Laurent Millet explore une multitude de techniques anciennes afin d’imaginer des œuvres hybrides. Hespérides, véritable jardin des merveilles en grande dimension, s’inspire en partie des méthodes décoratives du 18e siècle – loin d’une quelconque nostalgie.
« La photographie, comme le cinéma, est un médium plutôt “pur” : elle peut tout absorber, déclare Laurent Millet. Je m’appuie sur cette capacité qu’elle a de pouvoir changer les choses de format (un texte, un paysage…) », poursuit-il. Dans le travail de cet artiste qui vit à La Rochelle, en effet, une sculpture devient un paysage, les limites des objets s’estompent et le jeu des formes peut se déployer avec fantaisie et malice. Laurent Millet ne se contente pas seulement de capturer et de détourner les objets contemplés : il les fabrique également lui-même. « Souvent ces objets ont un point commun avec la photo : ils possèdent une façade qui est souvent différente de ce qu’ils sont réellement, ce qui leur permet d’entrer dans un jeu avec les apparences et l’imaginaire », détaille-t-il. Le défi, en tant que photographe devient alors d’inventer une nouvelle manière de faire passer ces objets de la 3e dimension au 8e art – du réel à l’image.

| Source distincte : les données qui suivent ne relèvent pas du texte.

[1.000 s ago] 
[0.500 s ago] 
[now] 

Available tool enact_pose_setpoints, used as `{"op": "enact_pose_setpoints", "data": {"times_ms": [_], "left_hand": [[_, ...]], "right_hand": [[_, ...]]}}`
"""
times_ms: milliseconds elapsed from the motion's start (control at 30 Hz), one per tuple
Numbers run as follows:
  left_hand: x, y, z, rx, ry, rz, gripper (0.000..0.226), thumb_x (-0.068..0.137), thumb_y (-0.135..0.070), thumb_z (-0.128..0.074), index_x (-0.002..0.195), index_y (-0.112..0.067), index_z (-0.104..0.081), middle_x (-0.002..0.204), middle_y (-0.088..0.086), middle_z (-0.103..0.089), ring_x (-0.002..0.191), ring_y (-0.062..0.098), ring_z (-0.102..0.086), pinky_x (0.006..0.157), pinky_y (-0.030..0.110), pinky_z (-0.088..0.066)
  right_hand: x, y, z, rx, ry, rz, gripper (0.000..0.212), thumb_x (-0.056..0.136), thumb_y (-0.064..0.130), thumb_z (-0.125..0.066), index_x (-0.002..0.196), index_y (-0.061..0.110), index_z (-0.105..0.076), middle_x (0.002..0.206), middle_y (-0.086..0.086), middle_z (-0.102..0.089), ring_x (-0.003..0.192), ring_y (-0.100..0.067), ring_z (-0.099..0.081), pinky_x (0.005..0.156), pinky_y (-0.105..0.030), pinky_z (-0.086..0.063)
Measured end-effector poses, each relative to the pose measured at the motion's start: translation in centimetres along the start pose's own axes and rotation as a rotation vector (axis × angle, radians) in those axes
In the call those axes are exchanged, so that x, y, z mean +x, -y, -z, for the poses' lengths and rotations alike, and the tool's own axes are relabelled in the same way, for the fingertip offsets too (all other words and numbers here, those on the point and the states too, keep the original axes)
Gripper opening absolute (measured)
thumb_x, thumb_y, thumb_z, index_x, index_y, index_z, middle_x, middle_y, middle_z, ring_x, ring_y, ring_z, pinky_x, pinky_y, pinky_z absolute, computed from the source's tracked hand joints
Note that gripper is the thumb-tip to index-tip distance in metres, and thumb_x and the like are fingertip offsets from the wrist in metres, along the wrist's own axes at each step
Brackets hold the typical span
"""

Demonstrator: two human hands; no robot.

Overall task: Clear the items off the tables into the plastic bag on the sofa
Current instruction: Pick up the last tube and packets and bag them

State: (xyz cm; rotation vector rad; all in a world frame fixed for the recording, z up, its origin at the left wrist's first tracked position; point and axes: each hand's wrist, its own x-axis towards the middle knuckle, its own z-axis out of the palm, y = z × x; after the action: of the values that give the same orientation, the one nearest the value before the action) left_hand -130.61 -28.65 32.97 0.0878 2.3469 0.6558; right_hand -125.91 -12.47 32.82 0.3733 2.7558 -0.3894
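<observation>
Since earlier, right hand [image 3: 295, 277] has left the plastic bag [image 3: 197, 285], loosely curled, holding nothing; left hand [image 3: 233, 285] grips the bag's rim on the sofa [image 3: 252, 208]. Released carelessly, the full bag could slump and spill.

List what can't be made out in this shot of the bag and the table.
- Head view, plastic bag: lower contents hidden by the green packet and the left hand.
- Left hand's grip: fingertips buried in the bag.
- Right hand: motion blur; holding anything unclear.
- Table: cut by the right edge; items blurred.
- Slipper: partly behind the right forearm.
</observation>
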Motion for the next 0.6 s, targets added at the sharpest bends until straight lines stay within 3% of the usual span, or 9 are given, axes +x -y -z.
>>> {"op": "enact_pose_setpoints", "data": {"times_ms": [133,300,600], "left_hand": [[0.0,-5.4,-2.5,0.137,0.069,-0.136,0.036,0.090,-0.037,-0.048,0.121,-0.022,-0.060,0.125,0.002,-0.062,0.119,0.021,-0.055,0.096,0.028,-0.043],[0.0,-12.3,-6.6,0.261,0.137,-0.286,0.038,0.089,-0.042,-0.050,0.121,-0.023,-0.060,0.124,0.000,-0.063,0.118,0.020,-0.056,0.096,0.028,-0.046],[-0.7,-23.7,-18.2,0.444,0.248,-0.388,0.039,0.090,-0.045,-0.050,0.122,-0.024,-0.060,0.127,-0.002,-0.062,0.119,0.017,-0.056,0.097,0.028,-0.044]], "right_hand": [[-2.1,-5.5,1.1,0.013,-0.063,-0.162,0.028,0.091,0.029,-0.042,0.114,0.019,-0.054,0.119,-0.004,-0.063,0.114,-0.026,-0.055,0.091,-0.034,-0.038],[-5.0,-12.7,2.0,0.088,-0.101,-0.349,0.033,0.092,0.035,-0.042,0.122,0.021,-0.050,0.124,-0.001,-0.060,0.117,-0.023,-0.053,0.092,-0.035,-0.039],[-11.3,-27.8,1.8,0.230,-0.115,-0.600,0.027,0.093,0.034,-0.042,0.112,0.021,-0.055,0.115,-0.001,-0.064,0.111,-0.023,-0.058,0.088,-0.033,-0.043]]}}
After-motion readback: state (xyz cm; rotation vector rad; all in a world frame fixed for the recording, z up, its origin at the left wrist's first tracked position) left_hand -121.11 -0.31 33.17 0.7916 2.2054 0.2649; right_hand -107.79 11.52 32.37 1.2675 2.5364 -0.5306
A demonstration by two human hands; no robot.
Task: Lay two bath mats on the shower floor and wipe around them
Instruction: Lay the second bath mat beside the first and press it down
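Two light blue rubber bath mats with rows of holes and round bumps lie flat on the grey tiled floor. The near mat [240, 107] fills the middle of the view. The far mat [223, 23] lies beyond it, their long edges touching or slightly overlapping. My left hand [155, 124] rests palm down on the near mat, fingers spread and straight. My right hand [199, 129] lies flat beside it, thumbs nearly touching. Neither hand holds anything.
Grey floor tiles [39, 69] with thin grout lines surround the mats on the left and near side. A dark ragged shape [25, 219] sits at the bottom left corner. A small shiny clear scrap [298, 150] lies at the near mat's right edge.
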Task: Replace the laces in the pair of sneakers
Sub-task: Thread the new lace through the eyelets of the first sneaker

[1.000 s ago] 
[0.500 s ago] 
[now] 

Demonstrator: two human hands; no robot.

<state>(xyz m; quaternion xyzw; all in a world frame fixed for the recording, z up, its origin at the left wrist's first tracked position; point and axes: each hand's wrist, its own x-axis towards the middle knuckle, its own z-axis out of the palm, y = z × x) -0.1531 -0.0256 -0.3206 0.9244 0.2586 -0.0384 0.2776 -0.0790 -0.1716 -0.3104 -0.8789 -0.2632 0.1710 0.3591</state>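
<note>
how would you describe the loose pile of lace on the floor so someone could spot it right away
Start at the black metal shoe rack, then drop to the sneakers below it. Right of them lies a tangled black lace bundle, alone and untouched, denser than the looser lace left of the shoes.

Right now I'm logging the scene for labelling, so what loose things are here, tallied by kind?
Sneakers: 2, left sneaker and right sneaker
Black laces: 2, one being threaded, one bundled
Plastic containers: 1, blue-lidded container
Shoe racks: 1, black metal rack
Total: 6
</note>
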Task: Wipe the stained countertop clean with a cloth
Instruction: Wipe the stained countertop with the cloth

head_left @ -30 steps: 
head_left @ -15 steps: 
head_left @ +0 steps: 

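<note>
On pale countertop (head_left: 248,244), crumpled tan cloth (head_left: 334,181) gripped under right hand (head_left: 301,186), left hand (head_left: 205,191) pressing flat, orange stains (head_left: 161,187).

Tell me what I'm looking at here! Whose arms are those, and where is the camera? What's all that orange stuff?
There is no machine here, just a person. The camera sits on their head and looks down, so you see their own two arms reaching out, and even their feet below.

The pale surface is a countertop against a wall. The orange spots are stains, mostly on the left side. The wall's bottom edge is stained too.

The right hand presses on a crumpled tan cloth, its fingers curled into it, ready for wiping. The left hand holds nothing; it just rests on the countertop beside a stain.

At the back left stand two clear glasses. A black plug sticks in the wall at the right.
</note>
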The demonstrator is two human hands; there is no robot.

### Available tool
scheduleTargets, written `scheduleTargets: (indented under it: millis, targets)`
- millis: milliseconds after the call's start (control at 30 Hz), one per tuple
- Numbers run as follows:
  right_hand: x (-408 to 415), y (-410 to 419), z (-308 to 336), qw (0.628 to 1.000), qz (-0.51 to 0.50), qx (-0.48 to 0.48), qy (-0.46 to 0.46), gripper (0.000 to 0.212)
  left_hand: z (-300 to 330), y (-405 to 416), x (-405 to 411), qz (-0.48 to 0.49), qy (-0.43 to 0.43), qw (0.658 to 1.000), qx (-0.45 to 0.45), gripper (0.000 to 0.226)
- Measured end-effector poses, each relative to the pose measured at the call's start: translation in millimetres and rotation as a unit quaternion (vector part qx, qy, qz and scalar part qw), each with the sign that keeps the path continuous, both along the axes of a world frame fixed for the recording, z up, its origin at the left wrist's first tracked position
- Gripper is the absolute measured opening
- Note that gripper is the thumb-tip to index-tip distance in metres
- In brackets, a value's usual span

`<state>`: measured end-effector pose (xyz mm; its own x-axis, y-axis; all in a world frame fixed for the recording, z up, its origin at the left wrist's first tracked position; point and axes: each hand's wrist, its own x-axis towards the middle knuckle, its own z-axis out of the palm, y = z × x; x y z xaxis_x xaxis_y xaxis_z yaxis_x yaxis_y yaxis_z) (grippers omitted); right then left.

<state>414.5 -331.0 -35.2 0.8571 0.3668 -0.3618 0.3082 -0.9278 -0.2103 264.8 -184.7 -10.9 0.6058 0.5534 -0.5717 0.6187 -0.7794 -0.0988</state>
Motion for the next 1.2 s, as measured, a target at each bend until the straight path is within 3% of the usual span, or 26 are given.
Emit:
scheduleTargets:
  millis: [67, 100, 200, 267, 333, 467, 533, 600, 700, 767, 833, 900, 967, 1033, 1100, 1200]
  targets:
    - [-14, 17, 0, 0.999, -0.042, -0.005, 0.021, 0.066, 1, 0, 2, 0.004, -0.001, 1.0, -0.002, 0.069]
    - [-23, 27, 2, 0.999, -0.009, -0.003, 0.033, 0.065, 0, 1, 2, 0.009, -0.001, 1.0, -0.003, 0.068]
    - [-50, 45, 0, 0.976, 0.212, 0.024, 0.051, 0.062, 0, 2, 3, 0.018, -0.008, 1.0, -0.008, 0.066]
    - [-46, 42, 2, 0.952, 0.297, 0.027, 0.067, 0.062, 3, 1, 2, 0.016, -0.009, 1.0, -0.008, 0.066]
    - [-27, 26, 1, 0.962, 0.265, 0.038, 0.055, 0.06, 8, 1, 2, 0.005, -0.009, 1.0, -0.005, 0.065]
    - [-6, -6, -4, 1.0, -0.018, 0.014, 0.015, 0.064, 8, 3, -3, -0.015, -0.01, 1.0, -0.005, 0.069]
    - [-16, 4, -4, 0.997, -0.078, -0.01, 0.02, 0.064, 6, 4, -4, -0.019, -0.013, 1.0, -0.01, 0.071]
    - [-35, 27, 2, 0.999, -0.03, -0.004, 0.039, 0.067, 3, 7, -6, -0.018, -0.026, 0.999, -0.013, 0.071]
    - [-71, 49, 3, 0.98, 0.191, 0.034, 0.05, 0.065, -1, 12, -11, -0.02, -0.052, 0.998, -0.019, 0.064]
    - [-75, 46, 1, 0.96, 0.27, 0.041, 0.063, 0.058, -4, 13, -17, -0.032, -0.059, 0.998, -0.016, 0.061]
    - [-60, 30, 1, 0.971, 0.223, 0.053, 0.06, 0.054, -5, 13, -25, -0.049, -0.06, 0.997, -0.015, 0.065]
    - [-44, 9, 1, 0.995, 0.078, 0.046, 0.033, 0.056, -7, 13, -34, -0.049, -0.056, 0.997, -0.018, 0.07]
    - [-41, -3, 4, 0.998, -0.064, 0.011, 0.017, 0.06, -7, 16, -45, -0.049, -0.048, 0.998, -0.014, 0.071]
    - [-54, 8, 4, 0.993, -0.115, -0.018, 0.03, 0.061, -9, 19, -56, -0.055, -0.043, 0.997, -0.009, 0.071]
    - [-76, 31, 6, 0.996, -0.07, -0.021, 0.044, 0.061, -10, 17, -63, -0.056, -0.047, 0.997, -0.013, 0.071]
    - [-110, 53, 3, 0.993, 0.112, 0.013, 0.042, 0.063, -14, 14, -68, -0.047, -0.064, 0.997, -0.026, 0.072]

Aujourd’hui artiste pluridisciplinaire et enseignant à l’école des Beaux-Arts d’Angers, Laurent Millet s’est formé en autodidacte, avant de devenir à 19 ans l’assistant de Lucien Clergue – l’un des pères fondateurs des Rencontres d’Arles. Grâce à une approche plastique, Laurent Millet fait de son travail une œuvre traversée par l’histoire de la photographie. « Je pars toujours de références pour mes images : cela peut être des œuvres d’artistes, des pages d’encyclopédie, ou encore le travail d’un orfèvre allemand du 17e siècle… », explique-t-il. Les thématiques qui traversent son œuvre ont généralement beaucoup à voir avec les sciences et la pédagogie des sciences, entre autres – comme ses séries Somnium ou L’Astrophile. Mais c’est un autre genre présent dans son travail qui a particulièrement attiré notre attention : la photographie qui explore de nouvelles manières de représenter le paysage, en employant, paradoxalement, des procédés anciens de tirage.
Un travail d’illusionniste
Le jardin imaginé dans Hespérides – du nom de ce lieu mythologique réservé aux dieux et gardé par des muses du même nom – résulte d’un travail sur cyanotype et avec gommes bichromatées, en couches successives de gomme arabique et de pigments bleu et or. Ce qui a inspiré cette technique ? En premier lieu, les photographies populaires de paysages exotiques qui pouvaient servir d’illustrations sur des papiers décoratifs en Europe aux 17e et 18e siècles. Mais aussi les papiers dorés-gaufrés inspirés des tissus importés d’Orient (les « indiennes ») que l’on pouvait trouver à cette époque – ornementés de motifs botaniques ou zoologiques. Ainsi, Laurent Millet, loin de se complaire dans une esthétique conservatrice, met en tension le passé de la photographie avec son présent.
À l’origine de cette découverte, il y a une résidence de création en Indonésie, au cours de laquelle l’artiste est subjugué par la profusion dense et la luxuriance de la végétation présente dans les forêts tropicales. À la fois enveloppante et hostile, cette nature l’inspire et lui permet d’imaginer un espace inaccessible, toujours inscrit dans un ailleurs propre au fantasme. Au cœur de ce travail, l’illusion. « Les différents régimes illusoires sont des manières assez extraordinaires de révéler le rapport à l’image », déclare-t-il. Une particularité de ce travail de Laurent Millet est qu’il est profondément en interaction avec les manifestations de la lumière environnante : « Là où ces tirages sont les plus beaux, c’est lorsque l’on peut les percevoir avec un éclairage assez faible », explique-t-il même. Selon l’exposition, les couleurs ressortent ou s’atténuent sensiblement. L’artiste tente notamment de reproduire les phénomènes des jeux d’ombre des feuilles sur un rideau : certains triptyques de sa série se contemplent alors à la manière de paravents japonais. L’œuvre de Laurent Millet permet ainsi des croisements nouveaux entre art et techniques, et par son geste, tente de réinventer la représentation photographique.